Nepotism and corruption are politically disfiguring Bangladesh. We owe it to deshi futures to smack it around the head a few times by challenging these moronarchies. The slavish support of dynasties must be lampooned and made difficult to hold onto.

Two prime deshi cases in point are: Tareq Zia and Sajeeb Wajed Joy, the sons of Khaleda Zia and Sheikh Hasina respectively. Nepotism within the Jamaat is socially and institutionally apparent, it is essentially the same social stock we are talking about here.

Tareq Zia's misdeeds were rightly, if not always accurately, seized upon by the seculib press during the last-but-one BNP led government in Bangladesh.  His back was physically broken by the caretaker government which was then ushered in with international support and he continues to mobilize the BNP B team from London, with comical effect. 

Hasina's son is insidious on another level, including marshalling WarOnTerror bullshit for political advantage.
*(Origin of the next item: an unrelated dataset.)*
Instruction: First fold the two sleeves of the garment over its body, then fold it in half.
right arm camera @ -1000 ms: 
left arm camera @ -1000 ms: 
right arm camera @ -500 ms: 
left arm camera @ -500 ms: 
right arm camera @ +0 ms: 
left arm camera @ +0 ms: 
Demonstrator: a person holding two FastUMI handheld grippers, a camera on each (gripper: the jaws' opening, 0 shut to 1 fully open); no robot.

There is no shortage of this individual opening his mouth in public, from cheering on his mothers killing machine to Indian TV audiences, farting out loud about Digital Bangladesh and proclaiming knowledge of the unseen regarding his family party's forthcoming victory.

His influence on the government  needs investigation.  His candidacy for the seat of Rangpur-6, where his late father hailed from, should be the focus of an electoral decapitation campaign aimed at encouraging debate, electoral scrutiny and challenging passive acceptance of moronarchy as status quo. 

The Awami League won a mega landslide victory in Rangpur-6 in 2008, winning this north western constituency on the border with India from Noor Mohammed Mondol who won in 2001 on a Jatiya Party (Ershad) ticket but then tried to defend it as part of the BNP alliance. It will be interesting to see how far Ershad's shadow still stretches in this area. Local Bangladesh war scars and proximity to India make this natural terrain for the Awami League.

Pirganj literally means the The Storehouse of the Spiritual Leader and is 400 sp km in extent and covered in important wetlands. Just under 400 000 souls reside there, a quarter of a million of whom can vote. Joy, rather the Awami League engine, would need to convince about 100 000 people to vote for him.

Glancing at the news today the boy seems to have been summoned the the US. oo-er.